There’s certainly a cloud of uncertainties going to the final months of 2019. The 2 biggest economics are locked in a long and sustained treat of trade war; while the biggest watch market, Hong Kong is deeply embroiled in unrest. After a strong showing in the H1 2019. The sustainability of the price growth was severely tested in the Q3. Weakness in price for popular modern Rolex models such as Daytona, Hulk, GMT. Prices have dropped about 15-30% in some of these models. Patek Nautilus too are fell 10-25%. Though the correction was after an unprecedented pricing boom, many investors who have faith still pretty much sit on a large paper profit. For example if you bought a new Hulk in 2014 it is still worth about S$4000 more than what you has paid for.

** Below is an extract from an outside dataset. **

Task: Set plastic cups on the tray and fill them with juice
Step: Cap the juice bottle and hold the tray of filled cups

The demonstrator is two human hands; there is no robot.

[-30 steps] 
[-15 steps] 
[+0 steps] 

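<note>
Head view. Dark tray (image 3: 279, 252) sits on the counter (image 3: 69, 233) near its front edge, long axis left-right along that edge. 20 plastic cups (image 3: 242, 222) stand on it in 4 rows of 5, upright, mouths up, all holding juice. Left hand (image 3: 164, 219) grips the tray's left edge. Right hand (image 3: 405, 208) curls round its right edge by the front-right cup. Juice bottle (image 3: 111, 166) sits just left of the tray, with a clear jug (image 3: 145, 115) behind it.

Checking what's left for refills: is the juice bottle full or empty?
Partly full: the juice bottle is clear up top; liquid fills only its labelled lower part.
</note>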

We do find some stability in the resale prices lately, although the sale volume is predictably low. Nevertheless the price crash which we worried didn’t happened. This could be due to the fact the there’s still a long line of people on the waiting list for some other these models. The price drop on the secondary market is inconsequential to those the wait list, because are they (the wait list people) will not want to pay the premium prices to get hold of these Rolex or Patek; they continue to soak up the new stocks and not spilling it to resale market yet. Thus the supply continues to be tight.
1. Investing for the future?
A Patek Philippe watch recently smashed the world record for the most expensive watch ever sold. What so surprising is that, unlike the previous record holders, this watch is just newly created as a unique piece for a charity auction. No history, no provenance, just the most complicated Patek Philippe wrist watch movement housed in a stainless steel case. This we observed it as a sign of new investment mindset that’s prevailing in today’s financial world: people are buying into future prices. They are willing to risk paying higher price premium on an investment now and wait for it to mature to realized the full price potential many years down the road: Likes of Uber or Netflix are good example. Rolex Hulk are another good example: investors and collectors alike bought the prices up in anticipation of the discontinuation of ref. 116610LV. Surely it is matter of time Rolex will stop making the 3135 Calibre. This is phenomenal is mainly due to the very stable and prolong low interest rate environment. Fixed income yield are getting scarcer, investors don’t mind parking cash on investment that will eventually yield years down the road. Some countries where there’s negative interest rates, the people have to pay interest just for keeping the money in the banks. Why not invest in watches instead?
2. Omega moonwatch,
is doing particularly well. The white snoopy has hit S$30k, great accomplishment. For a modern Omega, of course partially have to thanks to 50th Anniversary of the Apollo landing. Just when the overall market is dull, this looks like a light beacon in the stormy coast.
3. Watch Safe haven?
Amid the uncertainty else where around the globe, people are exiting from investment that’s hit by the trade wars. Like physical gold, value of a Rolex will not plummet to zero in value. This could well be an alternative hedge as compare to bonds, the latter yield is at all time low as result of many factors (which I am not able to cover in the write-up. Of course choosing the correct watch model is paramount. But important to remember safe haven don’t means profit. It’s just like one’s having to decide gold to meet his hedging needs, he will not expect gold trade to make money, rather it is purely for value or capital protection. In troubled time when asset value vaporizing and crashing, having protected his capital, one’s able buy more asset simply with this same amount of capital, isn’t that a form of profit?
Les Precision: how we reacted
Remember last quarter (Q3) I mentioned we are looking to lower inventories and free up cash. That pays off somewhat, we liquidated some of holdings such as the 116710LN, 16600 and 116520. That enables us to hit the cash target, at the same time avoiding losses due to the falling prices of 116710LN prices.
Of course we still have a sizable holding of 116710LN, but we expect the price to stabilize as the ADs by now have cleared the last of the 116710LN stocks. We are now 40 – 60 of Cash vs Rolex/Patek. All the watch held are discontinued models, where we have greater clarity of its production numbers etc.
We also not expect any strong price surge as the trade war had clipped the wings of many deep pockets Chinese buyers and dampen mood of other collectors. Neither will we expect a price crash as the linger low interests environment will continue to encourage people to spend.
What’s next for us?
As the monetary easing continues, fiat currencies values will erodes again physical asset. So on a longer run we will continue a stable holding of Rolex/Patek. Near term we might seek to de-invest some Rolex pieces and prepare the cash for better opportunities. This might means realizes loses on 116710LN and etc. As the market enters a lull, good pieces may be easier to obtain as seller is more patience with offers and negotiations.
Disclaimer: This is solely a personal interpretation of the current situation and macroeconomic. I am not liable for any losses resulting from any misinterpretation, copycat investment or what so ever.
If you are thinking of making an investment into watches, do understand the risk involved. My article are solely based on current outlook and it does not guarantee situation will remain as described in (near) future. Real world economy and financial markets do have a massive influence on the luxury resale market, so please exercise with caution.